В тереме у слюдяного окошка стоял пожилой грек в дорогой сутане и тянул шею, силясь рассмотреть двоих великанов, беседующих у ворот.

– Значит, это и есть Ульф Урманин?

– Теперь его зовут Илья, – сказал князь.

– Ну и чудище… Откуда он такой взялся?

Князь что-то согнал с рукава щелчком.

– Родители Ильи пришли на Русь через Холмогоры, это все, что я знаю. Мать уже была в тягости. Можно догадаться, что случилось, но… Там, откуда он родом, о таком не говорят.

Грек внимательно посмотрел на князя.

– А здесь – говорят? – спросил он.

– Здесь таких убивают сразу после рождения. Иногда вместе с матерью.

– Это правильно, – сказал грек.

Князь задумчиво почесал толстую шею.

– Так и следует поступать, – сказал грек.

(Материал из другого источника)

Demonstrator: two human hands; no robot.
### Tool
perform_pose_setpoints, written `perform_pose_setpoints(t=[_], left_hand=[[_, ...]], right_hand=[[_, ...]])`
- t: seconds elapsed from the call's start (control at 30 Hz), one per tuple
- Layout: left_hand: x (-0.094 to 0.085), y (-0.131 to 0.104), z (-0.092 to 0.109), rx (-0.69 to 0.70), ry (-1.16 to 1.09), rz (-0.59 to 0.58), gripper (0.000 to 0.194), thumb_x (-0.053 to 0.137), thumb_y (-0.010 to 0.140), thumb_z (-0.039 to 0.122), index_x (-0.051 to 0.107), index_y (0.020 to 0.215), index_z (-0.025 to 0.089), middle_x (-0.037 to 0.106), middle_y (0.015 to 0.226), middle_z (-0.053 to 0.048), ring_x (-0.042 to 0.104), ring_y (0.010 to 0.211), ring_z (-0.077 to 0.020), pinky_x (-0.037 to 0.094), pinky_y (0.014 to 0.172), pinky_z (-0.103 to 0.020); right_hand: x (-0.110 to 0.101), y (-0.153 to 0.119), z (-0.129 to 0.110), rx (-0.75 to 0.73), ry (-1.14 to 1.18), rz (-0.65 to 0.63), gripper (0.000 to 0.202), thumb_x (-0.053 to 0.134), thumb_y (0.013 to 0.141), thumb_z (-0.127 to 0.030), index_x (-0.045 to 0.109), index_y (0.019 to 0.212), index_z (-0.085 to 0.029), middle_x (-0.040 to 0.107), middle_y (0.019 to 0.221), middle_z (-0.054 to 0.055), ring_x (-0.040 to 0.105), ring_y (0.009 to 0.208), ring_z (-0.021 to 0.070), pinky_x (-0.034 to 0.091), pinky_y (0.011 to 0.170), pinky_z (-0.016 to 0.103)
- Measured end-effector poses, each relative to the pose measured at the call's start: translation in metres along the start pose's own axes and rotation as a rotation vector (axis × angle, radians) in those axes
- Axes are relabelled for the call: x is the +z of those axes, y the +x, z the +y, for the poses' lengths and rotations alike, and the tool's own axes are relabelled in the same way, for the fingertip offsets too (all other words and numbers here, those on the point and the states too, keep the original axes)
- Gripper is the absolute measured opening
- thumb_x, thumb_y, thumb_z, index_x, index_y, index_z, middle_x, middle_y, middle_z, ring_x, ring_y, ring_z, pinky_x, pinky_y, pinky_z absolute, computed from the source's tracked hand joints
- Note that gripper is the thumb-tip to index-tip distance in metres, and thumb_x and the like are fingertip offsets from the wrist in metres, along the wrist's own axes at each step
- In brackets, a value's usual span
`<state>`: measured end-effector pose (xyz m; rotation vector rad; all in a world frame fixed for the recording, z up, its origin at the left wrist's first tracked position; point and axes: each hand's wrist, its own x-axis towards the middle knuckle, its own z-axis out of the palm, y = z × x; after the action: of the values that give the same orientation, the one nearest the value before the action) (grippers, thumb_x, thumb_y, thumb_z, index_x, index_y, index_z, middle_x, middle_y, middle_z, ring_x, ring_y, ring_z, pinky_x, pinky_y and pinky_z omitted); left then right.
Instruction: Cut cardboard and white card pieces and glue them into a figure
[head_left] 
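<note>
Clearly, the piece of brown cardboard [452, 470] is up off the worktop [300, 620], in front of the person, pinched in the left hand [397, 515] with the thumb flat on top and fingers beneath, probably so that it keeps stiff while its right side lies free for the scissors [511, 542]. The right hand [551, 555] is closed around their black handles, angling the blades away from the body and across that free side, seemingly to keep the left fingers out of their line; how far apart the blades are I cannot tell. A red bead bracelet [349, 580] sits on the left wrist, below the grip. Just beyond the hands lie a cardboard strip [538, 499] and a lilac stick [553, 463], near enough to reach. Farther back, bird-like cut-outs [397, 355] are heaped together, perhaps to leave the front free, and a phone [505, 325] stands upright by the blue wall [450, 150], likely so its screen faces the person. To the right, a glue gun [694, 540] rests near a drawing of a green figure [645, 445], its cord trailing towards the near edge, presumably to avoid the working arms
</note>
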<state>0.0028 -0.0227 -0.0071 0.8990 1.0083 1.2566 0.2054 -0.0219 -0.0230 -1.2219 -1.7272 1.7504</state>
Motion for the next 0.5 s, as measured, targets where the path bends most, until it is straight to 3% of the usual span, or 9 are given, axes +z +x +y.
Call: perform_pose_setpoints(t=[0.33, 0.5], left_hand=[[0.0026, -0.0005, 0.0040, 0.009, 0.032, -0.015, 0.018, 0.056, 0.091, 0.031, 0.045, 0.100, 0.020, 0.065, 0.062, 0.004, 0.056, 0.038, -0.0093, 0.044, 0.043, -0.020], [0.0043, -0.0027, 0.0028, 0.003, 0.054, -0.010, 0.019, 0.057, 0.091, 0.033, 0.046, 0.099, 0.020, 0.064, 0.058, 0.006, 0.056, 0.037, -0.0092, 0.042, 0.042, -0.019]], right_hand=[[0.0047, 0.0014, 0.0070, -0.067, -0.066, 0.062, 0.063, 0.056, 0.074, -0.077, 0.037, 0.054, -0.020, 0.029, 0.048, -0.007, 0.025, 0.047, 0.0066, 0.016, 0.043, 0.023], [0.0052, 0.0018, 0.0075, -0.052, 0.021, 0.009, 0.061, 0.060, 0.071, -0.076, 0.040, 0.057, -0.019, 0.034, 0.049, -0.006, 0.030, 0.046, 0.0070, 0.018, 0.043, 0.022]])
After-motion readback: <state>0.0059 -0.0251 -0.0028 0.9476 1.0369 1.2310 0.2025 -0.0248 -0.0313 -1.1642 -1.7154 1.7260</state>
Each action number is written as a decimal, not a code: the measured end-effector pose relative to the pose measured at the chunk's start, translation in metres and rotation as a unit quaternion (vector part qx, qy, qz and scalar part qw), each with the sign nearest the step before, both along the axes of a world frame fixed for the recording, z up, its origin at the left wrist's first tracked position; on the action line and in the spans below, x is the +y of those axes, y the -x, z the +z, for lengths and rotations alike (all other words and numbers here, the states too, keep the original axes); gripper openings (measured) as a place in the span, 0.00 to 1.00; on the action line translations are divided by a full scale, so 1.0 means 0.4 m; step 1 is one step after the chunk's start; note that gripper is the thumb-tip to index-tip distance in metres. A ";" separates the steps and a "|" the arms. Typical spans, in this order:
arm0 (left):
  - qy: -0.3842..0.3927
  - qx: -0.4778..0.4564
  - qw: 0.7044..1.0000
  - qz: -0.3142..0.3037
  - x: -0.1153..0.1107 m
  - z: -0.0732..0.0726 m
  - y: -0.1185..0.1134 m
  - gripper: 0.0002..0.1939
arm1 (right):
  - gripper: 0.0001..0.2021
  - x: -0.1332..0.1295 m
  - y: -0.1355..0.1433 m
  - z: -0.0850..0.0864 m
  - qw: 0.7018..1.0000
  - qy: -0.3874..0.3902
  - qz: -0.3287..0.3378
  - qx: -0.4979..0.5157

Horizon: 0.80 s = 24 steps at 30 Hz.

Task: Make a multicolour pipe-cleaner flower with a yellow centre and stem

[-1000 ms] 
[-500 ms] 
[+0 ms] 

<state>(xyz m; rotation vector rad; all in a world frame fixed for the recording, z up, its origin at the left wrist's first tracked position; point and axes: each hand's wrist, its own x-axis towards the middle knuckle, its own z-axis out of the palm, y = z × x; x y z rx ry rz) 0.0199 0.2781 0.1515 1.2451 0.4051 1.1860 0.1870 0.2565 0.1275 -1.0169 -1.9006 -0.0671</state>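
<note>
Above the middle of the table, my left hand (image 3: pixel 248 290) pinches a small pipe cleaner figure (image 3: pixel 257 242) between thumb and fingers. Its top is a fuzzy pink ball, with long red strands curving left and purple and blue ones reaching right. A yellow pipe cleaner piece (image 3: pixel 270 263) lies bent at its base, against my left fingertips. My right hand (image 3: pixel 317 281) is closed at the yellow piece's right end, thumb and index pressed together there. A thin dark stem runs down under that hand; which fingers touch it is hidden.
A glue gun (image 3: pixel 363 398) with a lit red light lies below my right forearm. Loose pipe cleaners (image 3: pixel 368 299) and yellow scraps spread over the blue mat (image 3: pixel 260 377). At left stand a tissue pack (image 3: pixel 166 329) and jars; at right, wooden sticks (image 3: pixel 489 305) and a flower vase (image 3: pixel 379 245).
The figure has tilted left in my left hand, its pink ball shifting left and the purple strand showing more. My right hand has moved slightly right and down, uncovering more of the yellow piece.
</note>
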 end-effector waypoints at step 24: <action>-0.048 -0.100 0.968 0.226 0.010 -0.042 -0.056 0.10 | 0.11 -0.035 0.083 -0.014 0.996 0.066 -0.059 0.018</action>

Князь отвернулся и тоскливо зевнул.

– Давайте о наших делах, – предложил он. – Отправитесь в Ростов завтра. Вас сопроводят четверо храбров, они полностью в вашем распоряжении. И достаточно сильная дружина, чтобы… Чтобы все было хорошо.

– Добрыня?.. – грек мотнул головой в сторону окна.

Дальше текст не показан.